• DESCRIPTION OF THE TASK: Please give back word for word the lines of the material below between the line containing "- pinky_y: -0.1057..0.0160" and the line containing "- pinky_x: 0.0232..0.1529", inclusive.

══════════

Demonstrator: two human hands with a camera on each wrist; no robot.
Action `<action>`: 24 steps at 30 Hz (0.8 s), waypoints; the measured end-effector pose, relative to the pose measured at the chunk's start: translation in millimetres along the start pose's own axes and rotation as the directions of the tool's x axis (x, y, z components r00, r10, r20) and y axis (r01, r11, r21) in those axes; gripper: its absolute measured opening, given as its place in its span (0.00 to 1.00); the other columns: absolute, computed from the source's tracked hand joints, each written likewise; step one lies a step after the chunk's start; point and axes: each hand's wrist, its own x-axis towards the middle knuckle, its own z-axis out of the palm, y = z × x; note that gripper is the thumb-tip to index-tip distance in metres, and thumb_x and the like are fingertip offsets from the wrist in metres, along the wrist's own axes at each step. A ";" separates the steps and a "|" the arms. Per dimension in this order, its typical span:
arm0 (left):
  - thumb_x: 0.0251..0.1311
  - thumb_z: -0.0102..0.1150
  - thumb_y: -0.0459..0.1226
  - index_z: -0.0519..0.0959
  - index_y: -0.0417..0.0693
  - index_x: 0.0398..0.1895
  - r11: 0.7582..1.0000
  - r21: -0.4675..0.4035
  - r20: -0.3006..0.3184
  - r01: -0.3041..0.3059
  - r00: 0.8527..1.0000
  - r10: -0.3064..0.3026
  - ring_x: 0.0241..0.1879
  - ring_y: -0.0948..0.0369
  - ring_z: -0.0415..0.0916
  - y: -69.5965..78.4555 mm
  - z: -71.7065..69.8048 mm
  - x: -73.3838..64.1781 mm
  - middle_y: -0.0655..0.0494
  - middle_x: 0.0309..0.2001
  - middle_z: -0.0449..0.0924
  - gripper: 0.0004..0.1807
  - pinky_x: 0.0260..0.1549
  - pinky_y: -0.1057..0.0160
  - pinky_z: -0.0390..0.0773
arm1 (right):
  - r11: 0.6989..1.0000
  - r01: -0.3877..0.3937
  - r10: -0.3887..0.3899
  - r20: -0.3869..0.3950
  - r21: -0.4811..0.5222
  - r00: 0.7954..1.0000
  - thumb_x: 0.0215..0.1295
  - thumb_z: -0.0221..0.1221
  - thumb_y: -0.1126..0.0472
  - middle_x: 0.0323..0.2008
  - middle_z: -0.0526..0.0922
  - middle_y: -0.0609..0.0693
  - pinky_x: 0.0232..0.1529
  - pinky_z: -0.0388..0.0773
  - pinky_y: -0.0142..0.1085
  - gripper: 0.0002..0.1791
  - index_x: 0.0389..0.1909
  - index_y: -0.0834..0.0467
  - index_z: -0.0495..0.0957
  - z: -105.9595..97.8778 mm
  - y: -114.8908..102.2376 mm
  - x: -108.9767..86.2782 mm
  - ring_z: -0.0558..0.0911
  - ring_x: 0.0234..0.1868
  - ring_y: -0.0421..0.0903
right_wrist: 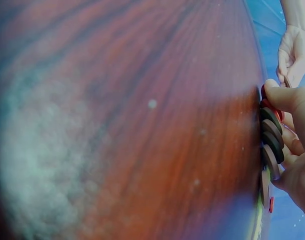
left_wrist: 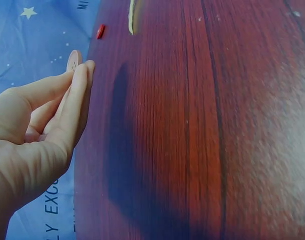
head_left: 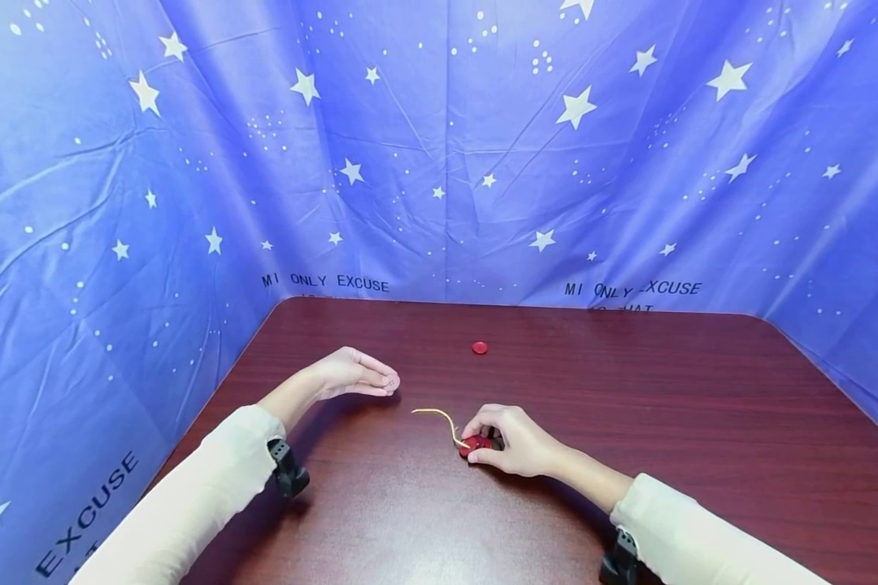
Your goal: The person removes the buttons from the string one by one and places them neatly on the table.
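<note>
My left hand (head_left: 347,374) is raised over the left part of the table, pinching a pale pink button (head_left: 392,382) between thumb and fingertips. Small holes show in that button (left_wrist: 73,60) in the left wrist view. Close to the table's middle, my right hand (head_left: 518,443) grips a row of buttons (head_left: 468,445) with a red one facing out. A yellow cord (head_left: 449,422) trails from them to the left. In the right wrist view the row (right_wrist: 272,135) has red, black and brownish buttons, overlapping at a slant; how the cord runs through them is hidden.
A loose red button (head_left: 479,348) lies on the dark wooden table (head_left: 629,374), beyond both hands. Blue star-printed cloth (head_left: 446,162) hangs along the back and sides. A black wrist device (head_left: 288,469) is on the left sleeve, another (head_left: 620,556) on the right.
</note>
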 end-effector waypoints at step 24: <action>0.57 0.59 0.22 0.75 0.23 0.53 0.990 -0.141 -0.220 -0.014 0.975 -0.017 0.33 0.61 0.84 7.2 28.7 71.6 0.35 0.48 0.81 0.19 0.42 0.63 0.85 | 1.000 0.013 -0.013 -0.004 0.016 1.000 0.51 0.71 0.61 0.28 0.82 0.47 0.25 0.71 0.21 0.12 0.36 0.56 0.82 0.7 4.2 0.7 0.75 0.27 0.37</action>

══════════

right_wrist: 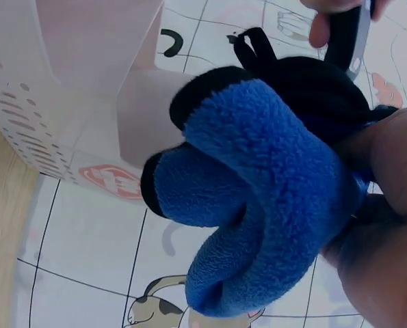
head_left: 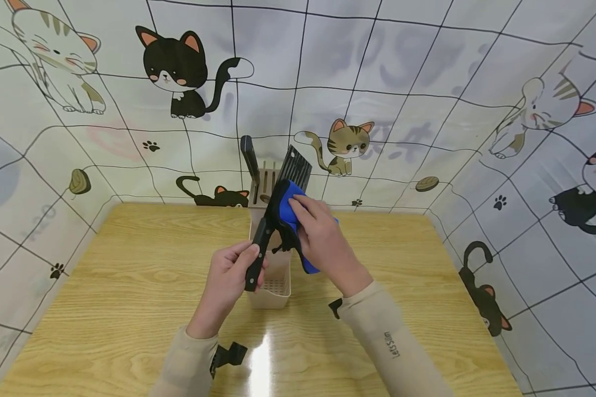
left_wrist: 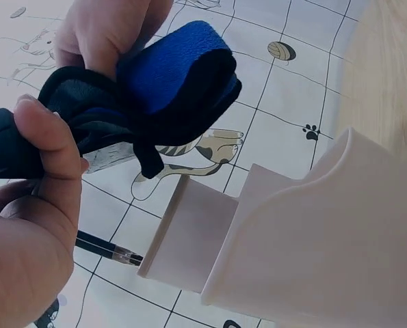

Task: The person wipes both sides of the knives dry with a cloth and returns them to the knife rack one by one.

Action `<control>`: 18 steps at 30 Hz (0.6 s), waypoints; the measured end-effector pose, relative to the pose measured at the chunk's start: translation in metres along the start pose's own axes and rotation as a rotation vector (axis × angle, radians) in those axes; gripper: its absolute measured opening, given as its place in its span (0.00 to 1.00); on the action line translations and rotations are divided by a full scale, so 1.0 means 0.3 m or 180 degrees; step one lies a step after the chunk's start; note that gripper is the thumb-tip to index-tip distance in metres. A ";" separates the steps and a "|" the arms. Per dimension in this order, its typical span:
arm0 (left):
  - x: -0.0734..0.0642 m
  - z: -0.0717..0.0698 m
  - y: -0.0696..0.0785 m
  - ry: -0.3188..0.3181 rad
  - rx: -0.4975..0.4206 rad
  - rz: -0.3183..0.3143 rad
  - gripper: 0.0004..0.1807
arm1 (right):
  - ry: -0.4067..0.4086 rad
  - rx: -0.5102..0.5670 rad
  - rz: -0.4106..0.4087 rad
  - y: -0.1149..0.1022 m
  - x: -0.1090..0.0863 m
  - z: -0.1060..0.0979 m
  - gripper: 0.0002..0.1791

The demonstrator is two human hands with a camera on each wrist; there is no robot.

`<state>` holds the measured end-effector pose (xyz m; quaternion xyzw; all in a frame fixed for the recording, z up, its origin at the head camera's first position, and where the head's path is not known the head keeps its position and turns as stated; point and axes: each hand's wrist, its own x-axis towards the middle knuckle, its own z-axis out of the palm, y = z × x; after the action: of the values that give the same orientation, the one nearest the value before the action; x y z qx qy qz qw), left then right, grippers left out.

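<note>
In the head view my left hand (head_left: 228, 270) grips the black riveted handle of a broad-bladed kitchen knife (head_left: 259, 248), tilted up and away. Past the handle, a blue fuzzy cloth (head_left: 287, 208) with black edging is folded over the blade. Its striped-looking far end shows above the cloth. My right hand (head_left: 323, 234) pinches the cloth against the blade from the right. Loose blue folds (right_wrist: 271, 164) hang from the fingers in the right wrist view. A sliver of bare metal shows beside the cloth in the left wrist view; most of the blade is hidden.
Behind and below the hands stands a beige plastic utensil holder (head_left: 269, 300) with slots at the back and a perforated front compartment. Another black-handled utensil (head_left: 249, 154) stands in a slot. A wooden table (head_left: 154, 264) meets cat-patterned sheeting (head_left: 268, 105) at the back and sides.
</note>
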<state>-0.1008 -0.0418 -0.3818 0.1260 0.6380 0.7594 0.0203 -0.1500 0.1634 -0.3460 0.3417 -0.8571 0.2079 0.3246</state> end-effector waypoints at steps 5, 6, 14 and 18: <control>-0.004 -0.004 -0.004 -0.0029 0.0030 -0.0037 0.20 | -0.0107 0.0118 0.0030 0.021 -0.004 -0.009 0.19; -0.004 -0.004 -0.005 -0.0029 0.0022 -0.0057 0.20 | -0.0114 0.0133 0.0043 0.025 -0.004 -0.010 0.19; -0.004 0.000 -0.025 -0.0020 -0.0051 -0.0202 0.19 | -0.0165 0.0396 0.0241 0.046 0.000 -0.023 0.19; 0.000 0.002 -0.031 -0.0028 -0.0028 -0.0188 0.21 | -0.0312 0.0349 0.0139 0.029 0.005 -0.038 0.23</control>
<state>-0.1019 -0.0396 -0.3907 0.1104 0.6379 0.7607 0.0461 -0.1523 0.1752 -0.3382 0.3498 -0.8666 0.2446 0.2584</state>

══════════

• SOLVED EXERCISE:
  - pinky_y: -0.1057..0.0160
  - pinky_z: -0.0390..0.0773
arm1 (right):
  - r11: 0.6989..1.0000
  - r01: -0.3877..0.3937
  - r10: -0.3887..0.3899
  - r20: -0.3869..0.3950
  - r21: -0.4811..0.5222
  - r00: 0.7954..1.0000
  - thumb_x: 0.0215..0.1295
  - thumb_z: -0.0221..0.1221
  - thumb_y: -0.1126..0.0472
  - middle_x: 0.0323..0.2008
  - middle_z: -0.0526..0.0922
  - middle_y: -0.0609..0.0693
  - pinky_x: 0.0232..0.1529

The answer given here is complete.